- [EXERCISE] For each line below that contains the string "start", copy that line.

++++

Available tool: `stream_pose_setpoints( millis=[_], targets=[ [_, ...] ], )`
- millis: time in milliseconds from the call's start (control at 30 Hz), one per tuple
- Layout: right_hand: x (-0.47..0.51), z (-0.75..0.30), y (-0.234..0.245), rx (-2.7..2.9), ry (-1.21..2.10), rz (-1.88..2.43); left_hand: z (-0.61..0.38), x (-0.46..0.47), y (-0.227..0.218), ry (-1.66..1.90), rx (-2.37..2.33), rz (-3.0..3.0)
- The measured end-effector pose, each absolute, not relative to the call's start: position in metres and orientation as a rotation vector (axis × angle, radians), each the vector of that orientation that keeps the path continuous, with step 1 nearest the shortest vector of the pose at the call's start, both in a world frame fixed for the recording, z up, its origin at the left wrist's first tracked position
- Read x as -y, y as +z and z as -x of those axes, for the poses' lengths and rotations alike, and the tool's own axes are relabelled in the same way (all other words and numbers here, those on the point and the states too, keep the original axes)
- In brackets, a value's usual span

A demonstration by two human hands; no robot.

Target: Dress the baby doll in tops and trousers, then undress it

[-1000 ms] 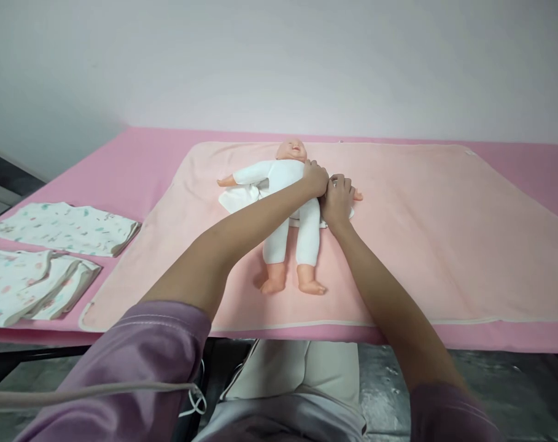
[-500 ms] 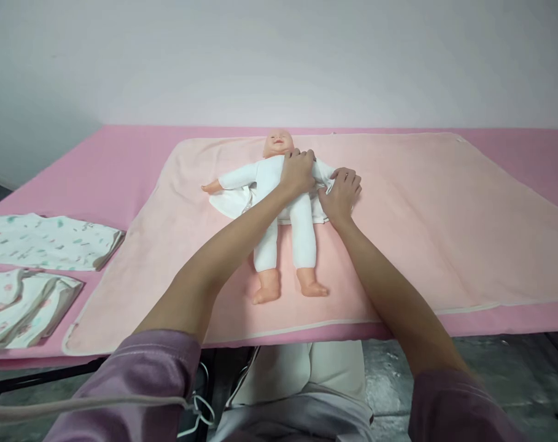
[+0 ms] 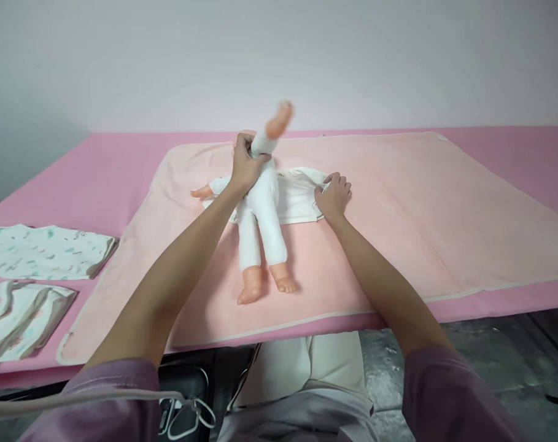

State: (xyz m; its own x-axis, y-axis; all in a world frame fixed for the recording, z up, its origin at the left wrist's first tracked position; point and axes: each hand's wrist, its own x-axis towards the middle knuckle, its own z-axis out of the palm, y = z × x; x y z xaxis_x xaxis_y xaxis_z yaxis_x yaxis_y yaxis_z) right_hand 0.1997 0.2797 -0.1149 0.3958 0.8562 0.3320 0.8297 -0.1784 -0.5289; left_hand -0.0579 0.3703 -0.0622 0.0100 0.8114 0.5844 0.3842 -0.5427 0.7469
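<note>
A baby doll [image 3: 264, 212] with a white cloth body lies rolled toward the left, its legs toward me. My left hand [image 3: 247, 164] is closed around its upper body near the shoulder and hides most of the head. One doll arm sticks up past my fingers, its hand [image 3: 280, 120] blurred. A white baby shirt [image 3: 299, 199] is spread flat beneath and to the right of the doll. At its right end my right hand [image 3: 335, 195] is closed on the shirt's edge. The doll's other arm [image 3: 202, 191] stretches out to the left.
A light pink blanket [image 3: 398, 233] with a pale border covers much of the pink table [image 3: 122, 162]. Folded printed baby clothes [image 3: 43, 252] lie at the left, with another folded stack [image 3: 21, 319] nearer me. A wall [image 3: 279, 61] stands behind the table.
The doll has been rolled to the left and its arm now points upward, out of the shirt. My left hand moved left with it. More of the shirt lies exposed; my right hand stays at its edge.
</note>
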Motion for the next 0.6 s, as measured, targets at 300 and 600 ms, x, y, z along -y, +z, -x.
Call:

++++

- [ANSWER FOR THE TASK]
- millis: time in milliseconds from the call's start (control at 30 Hz), one per tuple
- The measured end-effector pose, each absolute, not relative to the call's start: position in metres and orientation as a rotation vector (axis × angle, radians), each the vector of that orientation that keeps the path continuous, with step 1 nearest the shortest vector of the pose at the call's start, both in a world frame fixed for the recording, z up, its origin at the left wrist's first tracked position

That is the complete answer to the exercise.